## Your instructions
Only the lines with "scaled" in the entries below belong in the answer; please copy them.

## Source data
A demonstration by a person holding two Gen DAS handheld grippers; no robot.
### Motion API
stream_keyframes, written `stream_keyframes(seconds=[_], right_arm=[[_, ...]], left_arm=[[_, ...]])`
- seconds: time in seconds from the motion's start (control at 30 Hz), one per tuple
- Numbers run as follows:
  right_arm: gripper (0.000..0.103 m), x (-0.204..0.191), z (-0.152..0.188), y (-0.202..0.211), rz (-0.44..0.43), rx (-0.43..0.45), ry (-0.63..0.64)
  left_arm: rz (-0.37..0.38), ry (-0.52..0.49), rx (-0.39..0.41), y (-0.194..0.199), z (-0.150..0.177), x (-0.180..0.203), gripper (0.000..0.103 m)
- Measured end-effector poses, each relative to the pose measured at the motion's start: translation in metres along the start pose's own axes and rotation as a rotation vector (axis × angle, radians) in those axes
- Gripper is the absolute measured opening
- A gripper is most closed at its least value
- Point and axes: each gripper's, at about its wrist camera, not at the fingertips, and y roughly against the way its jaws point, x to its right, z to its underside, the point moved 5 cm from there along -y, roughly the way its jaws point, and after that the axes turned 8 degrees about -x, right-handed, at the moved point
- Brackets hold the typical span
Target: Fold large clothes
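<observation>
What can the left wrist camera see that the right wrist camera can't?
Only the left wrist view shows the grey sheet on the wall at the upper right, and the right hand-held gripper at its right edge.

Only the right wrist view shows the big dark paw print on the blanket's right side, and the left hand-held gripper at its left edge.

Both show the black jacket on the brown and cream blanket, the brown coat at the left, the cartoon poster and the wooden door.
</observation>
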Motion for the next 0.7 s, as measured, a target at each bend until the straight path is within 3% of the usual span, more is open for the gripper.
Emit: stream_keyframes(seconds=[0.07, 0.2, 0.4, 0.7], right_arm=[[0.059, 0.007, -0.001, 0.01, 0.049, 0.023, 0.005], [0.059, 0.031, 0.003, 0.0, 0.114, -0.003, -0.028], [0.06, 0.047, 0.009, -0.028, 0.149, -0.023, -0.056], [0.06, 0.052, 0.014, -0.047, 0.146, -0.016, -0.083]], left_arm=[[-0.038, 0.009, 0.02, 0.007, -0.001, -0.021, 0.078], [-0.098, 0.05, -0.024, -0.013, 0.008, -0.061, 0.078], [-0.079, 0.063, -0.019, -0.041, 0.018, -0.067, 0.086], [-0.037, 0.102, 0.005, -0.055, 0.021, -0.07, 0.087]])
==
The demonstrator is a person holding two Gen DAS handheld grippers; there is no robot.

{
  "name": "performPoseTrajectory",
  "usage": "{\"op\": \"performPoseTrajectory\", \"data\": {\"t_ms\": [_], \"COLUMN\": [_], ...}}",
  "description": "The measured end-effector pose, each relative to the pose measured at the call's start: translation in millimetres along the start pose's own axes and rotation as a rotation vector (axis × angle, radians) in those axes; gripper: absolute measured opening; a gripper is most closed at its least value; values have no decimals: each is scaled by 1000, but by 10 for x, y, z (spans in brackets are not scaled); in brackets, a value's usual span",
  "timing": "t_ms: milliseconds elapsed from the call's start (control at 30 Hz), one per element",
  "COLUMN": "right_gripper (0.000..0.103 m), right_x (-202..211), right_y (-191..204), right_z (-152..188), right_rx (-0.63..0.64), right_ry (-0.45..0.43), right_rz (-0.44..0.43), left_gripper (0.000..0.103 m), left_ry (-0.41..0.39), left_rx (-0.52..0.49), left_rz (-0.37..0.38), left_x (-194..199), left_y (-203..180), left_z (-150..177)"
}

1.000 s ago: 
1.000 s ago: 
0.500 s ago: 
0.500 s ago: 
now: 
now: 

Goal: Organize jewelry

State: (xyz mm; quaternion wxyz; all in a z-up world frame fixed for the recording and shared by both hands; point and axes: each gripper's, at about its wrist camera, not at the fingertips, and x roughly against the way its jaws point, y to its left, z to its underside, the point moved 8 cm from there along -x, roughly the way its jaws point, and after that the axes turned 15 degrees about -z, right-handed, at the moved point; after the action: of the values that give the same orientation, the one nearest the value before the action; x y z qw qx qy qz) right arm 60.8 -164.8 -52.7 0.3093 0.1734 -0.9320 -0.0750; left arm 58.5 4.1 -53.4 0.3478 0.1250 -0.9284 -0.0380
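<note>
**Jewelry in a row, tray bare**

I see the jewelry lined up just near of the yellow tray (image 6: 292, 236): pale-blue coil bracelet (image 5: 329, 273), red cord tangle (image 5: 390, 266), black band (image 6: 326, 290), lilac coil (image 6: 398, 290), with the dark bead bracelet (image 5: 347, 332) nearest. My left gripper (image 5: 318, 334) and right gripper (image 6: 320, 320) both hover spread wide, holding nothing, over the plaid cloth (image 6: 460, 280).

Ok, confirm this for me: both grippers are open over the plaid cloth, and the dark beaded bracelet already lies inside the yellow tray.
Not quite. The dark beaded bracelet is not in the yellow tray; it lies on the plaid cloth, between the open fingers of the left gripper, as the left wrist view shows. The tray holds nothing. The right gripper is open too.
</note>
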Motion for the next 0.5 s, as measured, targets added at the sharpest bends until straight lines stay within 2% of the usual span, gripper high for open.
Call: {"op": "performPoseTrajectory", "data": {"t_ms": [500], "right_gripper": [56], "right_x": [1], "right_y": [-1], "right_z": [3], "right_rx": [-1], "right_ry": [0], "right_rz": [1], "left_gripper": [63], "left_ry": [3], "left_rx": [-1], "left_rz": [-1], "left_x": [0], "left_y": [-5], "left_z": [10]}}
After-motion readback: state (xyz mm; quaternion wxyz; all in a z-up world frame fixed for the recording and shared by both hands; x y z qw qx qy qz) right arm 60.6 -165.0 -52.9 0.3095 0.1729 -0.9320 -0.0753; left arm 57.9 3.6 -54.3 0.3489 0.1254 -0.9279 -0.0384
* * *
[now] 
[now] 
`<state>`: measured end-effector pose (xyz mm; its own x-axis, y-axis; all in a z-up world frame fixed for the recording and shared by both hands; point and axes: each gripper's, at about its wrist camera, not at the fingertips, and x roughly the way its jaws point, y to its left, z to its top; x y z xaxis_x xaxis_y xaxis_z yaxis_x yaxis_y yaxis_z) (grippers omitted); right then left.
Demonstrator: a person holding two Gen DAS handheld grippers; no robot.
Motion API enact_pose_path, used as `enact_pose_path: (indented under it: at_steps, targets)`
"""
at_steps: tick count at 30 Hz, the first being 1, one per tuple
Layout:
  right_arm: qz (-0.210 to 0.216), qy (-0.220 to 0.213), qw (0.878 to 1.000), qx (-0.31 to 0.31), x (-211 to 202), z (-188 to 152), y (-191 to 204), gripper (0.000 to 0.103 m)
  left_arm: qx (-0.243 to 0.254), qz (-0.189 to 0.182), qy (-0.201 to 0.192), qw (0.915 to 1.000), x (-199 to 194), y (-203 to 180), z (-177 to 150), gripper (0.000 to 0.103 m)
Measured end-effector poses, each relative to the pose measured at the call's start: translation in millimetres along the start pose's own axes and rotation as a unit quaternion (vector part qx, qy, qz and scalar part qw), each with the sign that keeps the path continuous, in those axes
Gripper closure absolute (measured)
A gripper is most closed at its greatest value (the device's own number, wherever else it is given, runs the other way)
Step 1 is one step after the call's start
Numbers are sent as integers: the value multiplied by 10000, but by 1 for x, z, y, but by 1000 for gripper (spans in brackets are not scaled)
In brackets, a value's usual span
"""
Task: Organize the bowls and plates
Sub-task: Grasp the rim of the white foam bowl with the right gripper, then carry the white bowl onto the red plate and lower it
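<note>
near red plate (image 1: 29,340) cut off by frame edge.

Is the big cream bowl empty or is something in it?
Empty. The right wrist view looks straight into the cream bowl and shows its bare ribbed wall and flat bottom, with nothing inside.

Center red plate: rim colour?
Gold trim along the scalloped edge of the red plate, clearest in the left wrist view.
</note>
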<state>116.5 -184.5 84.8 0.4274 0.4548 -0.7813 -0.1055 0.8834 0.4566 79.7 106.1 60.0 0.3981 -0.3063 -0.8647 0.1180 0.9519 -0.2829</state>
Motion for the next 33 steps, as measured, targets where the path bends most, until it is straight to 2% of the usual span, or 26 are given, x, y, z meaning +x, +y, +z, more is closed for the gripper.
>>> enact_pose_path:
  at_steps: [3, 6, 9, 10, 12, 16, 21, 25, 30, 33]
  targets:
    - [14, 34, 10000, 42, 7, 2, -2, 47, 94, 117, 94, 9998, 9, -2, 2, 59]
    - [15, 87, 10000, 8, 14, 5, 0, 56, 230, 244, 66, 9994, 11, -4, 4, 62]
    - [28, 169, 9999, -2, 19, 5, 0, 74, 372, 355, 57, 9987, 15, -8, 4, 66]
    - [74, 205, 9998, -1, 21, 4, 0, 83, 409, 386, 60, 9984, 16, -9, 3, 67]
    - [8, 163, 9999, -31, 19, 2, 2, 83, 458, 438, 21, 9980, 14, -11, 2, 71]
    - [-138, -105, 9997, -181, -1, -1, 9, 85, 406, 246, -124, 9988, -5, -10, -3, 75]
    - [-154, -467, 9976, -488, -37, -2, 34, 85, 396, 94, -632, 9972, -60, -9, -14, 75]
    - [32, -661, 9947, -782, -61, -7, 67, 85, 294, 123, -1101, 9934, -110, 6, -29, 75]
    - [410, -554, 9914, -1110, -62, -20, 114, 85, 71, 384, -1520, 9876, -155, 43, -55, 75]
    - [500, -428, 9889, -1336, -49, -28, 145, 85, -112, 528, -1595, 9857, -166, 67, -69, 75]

## Task output
  "description": "The measured end-effector pose, each relative to the pose measured at the call's start: translation in millimetres along the start pose's own axes and rotation as a rotation vector (axis × angle, radians) in those axes; gripper: absolute measured opening; a gripper is most closed at its least value; values have no decimals: each is scaled by 1000, but by 10 for x, y, z (spans in brackets are not scaled); in brackets, a value's usual span",
Numbers are sent as integers: the value multiplied by 10000, but by 1 for x, z, y, but by 1000 for gripper (spans in brackets are not scaled)

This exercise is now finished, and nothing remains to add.